▸ WORK TO BE COMPLETED
With pictures removed, print the listing exactly.

▸ GIVEN INFORMATION
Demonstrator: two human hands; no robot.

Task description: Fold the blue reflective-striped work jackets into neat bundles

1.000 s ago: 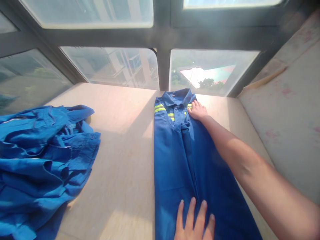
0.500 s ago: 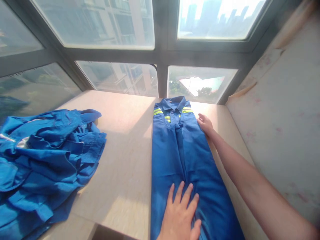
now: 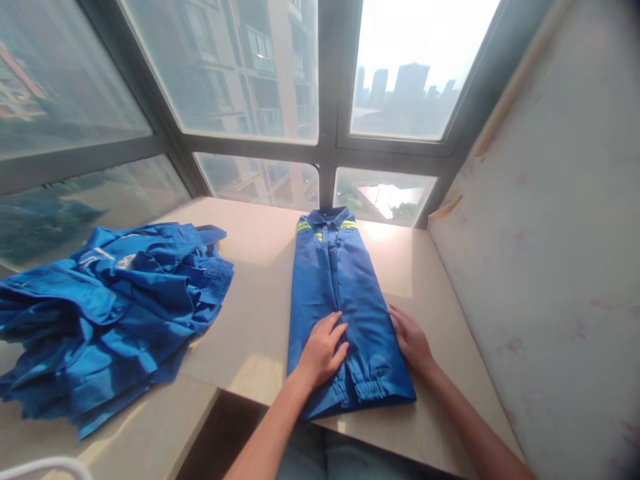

▸ EXERCISE RESULT
Demonstrator: two human hands; no robot.

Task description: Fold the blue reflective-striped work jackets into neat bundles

1.000 s ago: 
0.500 s ago: 
now: 

No additional lines are needed for this answer.